Szef Alpine postanowił odnieść się do niedawnej wypowiedzi prezesa YPF, Horacio Marina.
02.05.2521:51
Maciej Wróbel
217wyświetlenia
Embed from Getty Images

Szef zespołu Alpine, Oliver Oakes, zdementował plotki, jakoby Franco Colapinto miał zastąpić Jacka Doohana podczas kolejnej rundy w Imoli, stwierdzając, że na dziś jest tak, że to Doohan będzie kontynuował starty.

Aktualny kierowca rezerwowy Alpine, Franco Colapinto, który wywołał spore poruszenie swoimi występami w barwach Williamsa w sezonie 2024, stale łączony jest z posadą należącą obecnie do Jacka Doohana. Plotki na ten temat powróciły podczas weekendu w Miami za sprawą jednego ze sponsorów Argentyńczyka, Horacio Marina, prezesa koncernu naftowego YPF.

W wywiadzie dla jednej z rodzimych telewizji Marin - będąc przekonanym, że mikrofony zostały już wyłączone - powiedział, że Franco Colapinto zadebiutuje jako kierowca wyścigowy Alpine podczas Grand Prix Emilii-Romanii. Wkrótce Marin sprostował swoje słowa, mówiąc, że wyrażał tylko swoją nadzieję, że właśnie w Imoli Colapinto powróci do regularnych startów w F1.

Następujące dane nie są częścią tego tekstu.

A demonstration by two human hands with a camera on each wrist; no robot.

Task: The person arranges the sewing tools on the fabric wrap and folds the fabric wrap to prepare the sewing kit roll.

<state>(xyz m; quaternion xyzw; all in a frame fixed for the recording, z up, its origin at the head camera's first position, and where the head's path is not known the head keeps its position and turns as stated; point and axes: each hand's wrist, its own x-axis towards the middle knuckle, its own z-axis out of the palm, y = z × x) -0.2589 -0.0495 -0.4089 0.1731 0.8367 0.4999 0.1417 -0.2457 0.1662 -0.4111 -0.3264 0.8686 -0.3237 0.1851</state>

To, co powiedziałem, to to, że mam nadzieję, iż wystartuje w Imoli. Gdyby tak miało się stać, to otrzymałbym od niego telefon. Skąd niby miałbym mieć takie informacje, skoro jestem prezesem YPF, a nie menedżerem Colapinto? Mamy świetne relacje, ale nie rozmawiamy ze sobą cały czas.

Podczas piątkowej konferencji szefów zespołów w Miami, Oakes został zapytany o tę sytuację. Brytyjczyk przyznał, że spekulacje są w tym sporcie czymś naturalnym, lecz do wypowiedzi Marina podszedł z dużym dystansem. Z kolei na bezpośrednie pytanie, czy może potwierdzić, że Doohan pojedzie dla Alpine w Imoli, Oakes odpowiedział: Na dziś tak jest.

Widziałem to, jak wszyscy. Myślę, że to sponsor z Argentyny poza kamerami wyraził swoją opinię na temat Franco i tego, kiedy wsiądzie do samochodu. Jestem pewien, że w Argentynie jest wielu ludzi, którzy chcieliby go zobaczyć w bolidzie już w tę niedzielę - kontynuuje Oakes.

Myślę, że jako zespół byliśmy w tej sprawie dość otwarci, a to wszystko to po prostu szum medialny. Jack musi nadal dobrze wykonywać swoją pracę, ale oczywiście naturalne jest, że zawsze pojawią się jakieś plotki. Teraz wygląda to tak, że to Jack jest naszym kierowcą, wraz z Pierre'em.

Wydaje mi się, że byliśmy jak dotąd w tej kwestii dość klarowni. Oczywiście cały czas to analizujemy i oceniamy, ale tak - na dziś to obowiązujący stan rzeczy.